I was in high school when Jones Town happened. It was a most shocking story that unfolded in real time on the news. My history teacher Rita Shay would talk about it and drew parallels with other malignant narcissists like Hilter. She described how cult leaders got people to buy into them as some kind of messiah. Once they did, the leader would demand greater and greater acts of contrition to prove their loyalty.

Despite how dangerous the requests from the leader were, once people had bought into the messiah story, they were all but powerless to not obey.

As a rebellious teenager this seemed ridiculous to me. How could perfectly sane people, so blindly follow a person who clearly did not have their best interests at heart? The mass suicide at Jonestown where 909 people took their lives because Jim Jones told them too was unimaginable. But it happened.

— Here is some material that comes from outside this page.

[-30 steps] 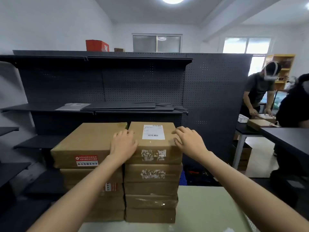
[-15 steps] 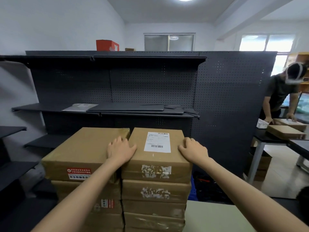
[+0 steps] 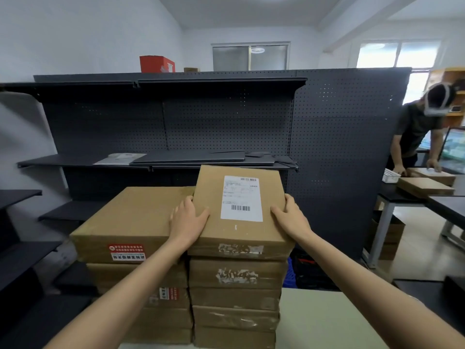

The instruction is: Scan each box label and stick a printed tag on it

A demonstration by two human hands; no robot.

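My left hand (image 3: pixel 188 221) and right hand (image 3: pixel 292 221) are gripping the top box (image 3: pixel 239 233) by its side edges, far edge tilted up off the stack (image 3: pixel 236 298).

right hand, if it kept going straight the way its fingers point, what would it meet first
Probably the shipping label: the right hand grips the top box at its right edge, fingers aimed up-left across the lid.

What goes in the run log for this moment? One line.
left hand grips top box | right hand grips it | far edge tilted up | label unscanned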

I will not name the malignant narcissist who currently lives in government housing, but we should all be fearful of how the stories of these types of people end. And the ending is not just for the narcissist, but also for the followers who doubled down on following them. The confirmation bias we all have to try and justify our own earlier decisions makes this all predictable.

85 people survived Jones town because their will to live or other random circumstances saved them from certain death. We need people adjacent to the power to wake up and shake themselves free of their cultish devotion and stop the narcissist. Following the current path will not end well. Just look to the fate of the defendants at the Nuremberg trials. Eventually everyone pays the price.

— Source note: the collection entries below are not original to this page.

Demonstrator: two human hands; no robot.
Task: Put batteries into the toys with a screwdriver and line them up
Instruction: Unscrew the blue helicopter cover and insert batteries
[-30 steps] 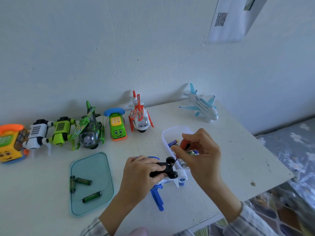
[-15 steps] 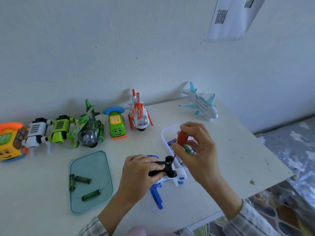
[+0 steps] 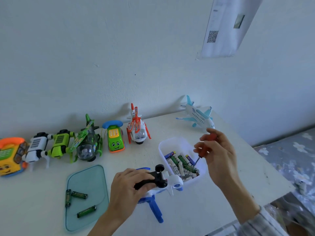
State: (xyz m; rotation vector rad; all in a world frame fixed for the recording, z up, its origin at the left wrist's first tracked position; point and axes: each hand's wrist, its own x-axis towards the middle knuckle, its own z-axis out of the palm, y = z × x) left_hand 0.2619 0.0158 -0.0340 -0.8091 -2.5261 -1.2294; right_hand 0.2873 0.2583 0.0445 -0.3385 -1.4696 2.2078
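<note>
Left hand (image 3: 126, 189) fingers (image 3: 144, 174) clamp the upturned plane (image 3: 163, 184) on the bench (image 3: 221, 193); right-hand (image 3: 219, 155) fingers pinch the screwdriver (image 3: 207, 143) above the battery tub (image 3: 170, 143). Likely light, hollow plastic: hold the body, not the thin wings or wheels.

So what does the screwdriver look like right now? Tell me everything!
The screwdriver is small, with a fat red-orange handle that looks like plastic and a thin dark metal shaft poking out below. The right hand pinches the handle with its fingers, holding it up in the air, tilted, tip pointing down over the white tub of batteries. The tip touches nothing.
</note>
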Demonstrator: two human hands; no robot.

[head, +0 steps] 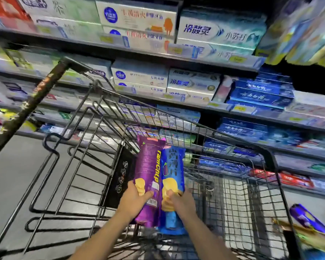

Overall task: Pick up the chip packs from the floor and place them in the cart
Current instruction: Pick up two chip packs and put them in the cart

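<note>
Store shelves packed with boxed toothpaste fill the background, running from the upper left down to the right edge. In front of them stands a black wire shopping cart, its basket open toward the camera and its push handle slanting up the left side. The grey floor shows through the cart's bars at left.

Both forearms reach forward from the bottom edge, side by side, into the cart's basket near its rear wall. Two chip packs are held upright and touching along their long edges. The purple chip pack is on the left, its top reaching up near the basket's rim wire. The blue chip pack stands just beside it on the right, with its lower end sitting a little lower than the purple one's.

The left hand grips the purple pack's lower left side, thumb laid across its front and fingers wrapped behind. The right hand clamps the blue pack low down, thumb pressing its front over the printed crisps.

At the lower right corner, outside the cart's side wall, more packs lie blurred, one of them purple.
</note>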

Rita Shay was a Radcliffe educated, Princeton Review Scholar, who I also heard rumored had worked for the CIA at some point. She was a great history teacher who I learned so much from. I took US history from her and topics in History. (That was probably not the name, but I can’t remember the exact title of the course, despite it being my favorite course senior year.) She would often call on me in class to represent the American worker point of view as I had spent the summer between my junior and senior year working in a printing factory. It was something very few, if any, of my boarding school classmates did in the summer.

I wish she were alive to discuss all the parallels going on now, with past history. She had a great way of weaving the stories together and predicting the outcomes. But I am thankful she does not have to witness what is going on. It would break her heart.